Le premier ministre Philippe Couillard a convenu qu'il existe au sein de la société québécoise un consensus social « très, très clair » sur le contrôle des armes. Son gouvernement avait d'ailleurs adopté l'an dernier un projet de loi pour créer un registre québécois des armes d'épaule, afin de remplacer celui qu'avait aboli le gouvernement Harper.

Est-ce que des nouvelles mesures s'imposent dans la foulée de la tragédie de dimanche ? « C'est trop tôt pour le dire », a répondu M. Couillard.

Le présumé auteur de l'attentat contre le Centre culturel islamique de Québec, Alexandre Bissonnette, aurait pénétré dans le bâtiment muni de deux armes à feu : un pistolet 9 mm et une carabine.
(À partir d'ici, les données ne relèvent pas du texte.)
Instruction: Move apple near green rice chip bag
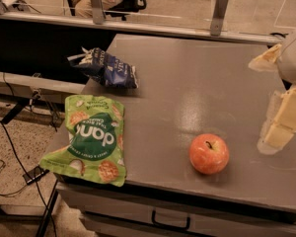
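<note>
The apple point(209, 153), red-orange with a short dark stem, sits on the grey table point(197, 88) near its front edge, right of centre. The green rice chip bag point(94, 138) lies flat at the table's front left corner, partly hanging over the edge. My gripper point(261, 105) hovers at the right edge of the view, right of the apple and apart from it. It is open and empty, with one cream finger point(282, 120) pointing down towards the table and the other higher up.
A small dark blue bag point(106, 68) with white print lies at the table's left edge behind the green bag. A drawer handle point(170, 221) shows under the front edge. Cables lie on the floor at left point(10, 167).
</note>
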Robot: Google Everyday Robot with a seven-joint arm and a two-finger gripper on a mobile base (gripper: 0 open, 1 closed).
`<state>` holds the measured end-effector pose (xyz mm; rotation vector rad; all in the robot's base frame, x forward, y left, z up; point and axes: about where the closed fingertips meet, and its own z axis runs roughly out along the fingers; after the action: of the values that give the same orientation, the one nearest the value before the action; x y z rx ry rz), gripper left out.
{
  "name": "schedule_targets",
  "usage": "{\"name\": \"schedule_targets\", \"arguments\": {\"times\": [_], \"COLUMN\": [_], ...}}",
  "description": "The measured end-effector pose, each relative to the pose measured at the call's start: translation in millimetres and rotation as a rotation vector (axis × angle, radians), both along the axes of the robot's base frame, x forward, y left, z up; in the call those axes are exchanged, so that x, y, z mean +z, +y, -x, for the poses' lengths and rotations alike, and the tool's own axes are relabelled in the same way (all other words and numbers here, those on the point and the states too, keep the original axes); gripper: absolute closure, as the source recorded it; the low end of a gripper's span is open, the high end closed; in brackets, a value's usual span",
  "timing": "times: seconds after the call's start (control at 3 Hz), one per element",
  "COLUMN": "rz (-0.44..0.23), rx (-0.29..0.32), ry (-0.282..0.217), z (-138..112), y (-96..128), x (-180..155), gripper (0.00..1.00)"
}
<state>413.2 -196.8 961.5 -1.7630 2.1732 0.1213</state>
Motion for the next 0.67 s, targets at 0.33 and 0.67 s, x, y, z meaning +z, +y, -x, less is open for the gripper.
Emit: {"name": "schedule_targets", "arguments": {"times": [0.33,0.67], "rz": [-0.069,-0.11], "rx": [0.077,0.142], "ry": [0.071,0.127], "z": [28.3,51.8], "y": [23.6,43.5], "x": [-21.1,-49.0], "gripper": [0.0,0.0]}}
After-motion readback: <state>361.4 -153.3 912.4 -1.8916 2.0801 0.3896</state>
Rien n'indique qu'il les avait obtenues illégalement.

Or, plusieurs avaient observé le comportement islamophobe de l'accusé dans les mois précédant le drame. Une source proche de l'enquête a révélé que le jeune homme était hostile envers les membres de la communauté musulmane. Il a aussi été identifié comme un « troll » qui se livrait à du harcèlement en ligne par le gestionnaire de la page internet Bienvenue aux réfugiés.
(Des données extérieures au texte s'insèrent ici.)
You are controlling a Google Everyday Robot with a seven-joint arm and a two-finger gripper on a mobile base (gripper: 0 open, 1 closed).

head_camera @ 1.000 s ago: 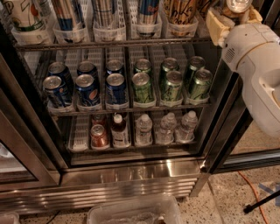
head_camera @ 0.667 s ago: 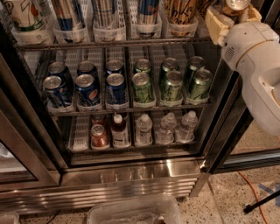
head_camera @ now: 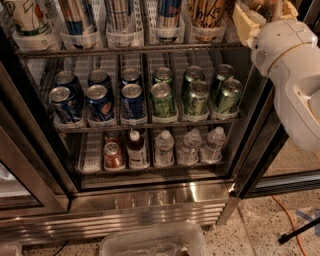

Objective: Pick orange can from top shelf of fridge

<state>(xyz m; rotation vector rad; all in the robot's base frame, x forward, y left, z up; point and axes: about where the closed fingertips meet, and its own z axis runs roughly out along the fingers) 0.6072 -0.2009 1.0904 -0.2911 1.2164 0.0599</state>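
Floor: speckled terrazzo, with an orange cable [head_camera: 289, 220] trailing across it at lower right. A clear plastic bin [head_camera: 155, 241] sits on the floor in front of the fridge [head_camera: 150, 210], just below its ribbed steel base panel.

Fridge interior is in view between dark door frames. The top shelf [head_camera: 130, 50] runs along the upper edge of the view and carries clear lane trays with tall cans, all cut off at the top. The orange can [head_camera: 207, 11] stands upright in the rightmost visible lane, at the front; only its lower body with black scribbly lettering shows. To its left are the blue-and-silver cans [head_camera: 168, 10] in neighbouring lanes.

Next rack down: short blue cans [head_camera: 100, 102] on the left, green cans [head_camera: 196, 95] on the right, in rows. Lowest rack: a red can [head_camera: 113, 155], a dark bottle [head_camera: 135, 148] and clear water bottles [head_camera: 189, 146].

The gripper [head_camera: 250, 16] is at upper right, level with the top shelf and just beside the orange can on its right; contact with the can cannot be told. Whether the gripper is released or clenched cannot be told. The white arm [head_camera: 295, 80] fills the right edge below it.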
Les autorités disposent de mécanismes « beaucoup plus sophistiqués que par le passé » pour identifier des internautes au comportement suspect, a indiqué le ministre de la Sécurité publique, Martin Coiteux.

En revanche, il est impossible pour l'État de suivre à la trace toutes les activités des détenteurs d'armes à feu.

« Regardons la réalité en face, a dit M. Coiteux. On ne va pas vivre dans un État policier où il y aura un mouchard dans chaque ordinateur de chaque citoyen pour capter chacun de ses propos et chacune des choses qu'il aurait écrits avec son clavier. On n'est pas dans cette société-là. »

Projet de loi 62

Par ailleurs, la ministre de la Justice, Stéphanie Vallée, a affirmé qu'elle espère toujours faire adopter le projet de loi 62 qui balise les accommodements religieux et qui empêcherait de donner ou recevoir des services de l'État avec un voile intégral.

« J'espère que les débats nous permettront de le faire, a dit Mme Vallée. Je ne peux pas présumer non plus des intentions de mes collègues, critiques de l'opposition, qui travaillent sur le dossier avec moi. C'est sûr que de notre côté, l'objectif était d'aller de l'avant avec ce projet-là et de poursuivre les démarches. »

Cette pièce législative a été maintes fois critiquée par l'opposition, qui souhaite que le gouvernement interdise le port des signes religieux ostentatoires à certains fonctionnaires. Mme Vallée a dit espérer que le débat « va s'élever un peu ».